Les assistants mâles de la chamane saora chantent lors des funérailles comment ils lèvent une armée pour aller à la rescousse du défunt déplacé dans le cosmos : « Prenons nos haches, empoignons-les. Brandissons nos épées, nos couteaux » S’il s’agit de jouer au pus fin, le chamane devra être à la hauteur de ruses de l’ennemi. Dans un épisode très chamanique de la mythologie grecque, Œdipe cherche à sauver Thèbes de la peste et se retrouve devant le Sphinx, lequel pose des devinettes aux voyageurs et les étrangle lorsqu’ils restent sans réponse. Œdipe répond correctement, le Sphinx se tue lui-même et la peste est levée. Un certain chamane dolgan de Sibérie, ne parvenant pas à localiser l’esprit qui rendait malade son patient, invita un chanteur d’épopée à la séance de guérison. Quand le chanteur en fut au moment de l’histoire où le héros se bat contre un mauvais esprit et commence à l’emporter, l’esprit qui importunait le patient ne pouvait plus le supporter jaillit du corps de sa victime pour porter secours à son collègue. C’est alors que le chamane l’attaqua et le défit.
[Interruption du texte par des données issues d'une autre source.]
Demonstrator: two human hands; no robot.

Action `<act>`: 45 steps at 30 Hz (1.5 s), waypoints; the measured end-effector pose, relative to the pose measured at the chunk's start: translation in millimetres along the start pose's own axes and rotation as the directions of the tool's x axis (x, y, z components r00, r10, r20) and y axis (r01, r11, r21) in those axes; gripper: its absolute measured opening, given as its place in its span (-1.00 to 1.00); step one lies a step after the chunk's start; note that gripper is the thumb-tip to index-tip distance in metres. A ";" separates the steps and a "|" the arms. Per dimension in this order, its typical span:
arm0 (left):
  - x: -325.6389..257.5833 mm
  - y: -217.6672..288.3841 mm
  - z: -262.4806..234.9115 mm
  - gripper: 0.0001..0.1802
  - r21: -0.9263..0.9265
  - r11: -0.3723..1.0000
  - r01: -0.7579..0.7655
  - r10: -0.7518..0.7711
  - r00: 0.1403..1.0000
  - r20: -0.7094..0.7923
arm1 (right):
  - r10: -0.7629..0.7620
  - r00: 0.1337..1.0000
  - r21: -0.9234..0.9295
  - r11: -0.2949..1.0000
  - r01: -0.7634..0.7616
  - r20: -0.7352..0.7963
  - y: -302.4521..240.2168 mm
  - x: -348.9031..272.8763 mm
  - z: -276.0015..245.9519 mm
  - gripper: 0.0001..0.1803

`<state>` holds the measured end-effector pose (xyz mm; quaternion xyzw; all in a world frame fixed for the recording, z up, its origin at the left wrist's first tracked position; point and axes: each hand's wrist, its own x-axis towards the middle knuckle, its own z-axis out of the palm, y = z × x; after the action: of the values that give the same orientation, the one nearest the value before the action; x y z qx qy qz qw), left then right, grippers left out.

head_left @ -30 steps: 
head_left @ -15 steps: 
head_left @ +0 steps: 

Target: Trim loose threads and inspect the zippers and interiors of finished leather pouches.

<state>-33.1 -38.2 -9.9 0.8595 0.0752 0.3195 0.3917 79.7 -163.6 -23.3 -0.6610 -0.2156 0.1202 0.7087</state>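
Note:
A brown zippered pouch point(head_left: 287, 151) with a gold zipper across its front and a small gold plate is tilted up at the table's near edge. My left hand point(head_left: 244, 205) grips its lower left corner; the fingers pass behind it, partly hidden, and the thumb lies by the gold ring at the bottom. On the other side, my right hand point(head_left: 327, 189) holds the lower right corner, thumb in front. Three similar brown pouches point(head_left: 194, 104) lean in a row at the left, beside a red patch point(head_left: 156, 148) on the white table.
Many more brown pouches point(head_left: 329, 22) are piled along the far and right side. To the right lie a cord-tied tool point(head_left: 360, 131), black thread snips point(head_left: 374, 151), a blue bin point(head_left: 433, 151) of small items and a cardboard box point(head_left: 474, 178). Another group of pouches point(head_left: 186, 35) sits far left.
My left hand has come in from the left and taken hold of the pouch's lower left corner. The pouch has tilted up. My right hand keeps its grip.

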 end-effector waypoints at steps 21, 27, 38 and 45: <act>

Le chamane peut encore être soumis à la tentation. Affamé, l’initié warao refusera les rôtis d’ours, de tapir et d’alligator ; il évitera les flatteries sexuelles de séduisantes femmes esprits. En d’autres termes, le chamane doit trouver quelle valeur morale attribuer aux expériences et aux actions. Le cerf du rêve de pouvoir d’Henry, le chamane xasho, se tenait à l’ouest mais regardait vers l’est. Pour les Washo, les âmes mauvaises demeurent à l’est, et Henry comprit qu’il devait éviter de cultiver la magie noire, laquelle fait habituellement partie des activités chamaniques.
A l’instar des esprits auxiliaires, on peut voir dans les esprits hostiles une composante de la psyché du chamane. La forêt, le désert ou le monde inférieur sont des lieux qui dépassent la civilisation humaine et correspondent peut être à l’inconscient des psychanalystes. La distinction entre les bons et les mauvais esprits n’est pas aussi nette que dans les religions dualistes, tel le christianisme. Les esprits peuvent aider ou détruire comme les forces de la nature. Le devoir du chamane consiste à les enrôler en les persuadant, mais s’ils persistent à œuvrer contre lui, à les contrecarrer. Le combat des esprits bénins et hostiles reflète non seulement l’ambivalence du monde mais aussi celle du chamane et de l’homme en général.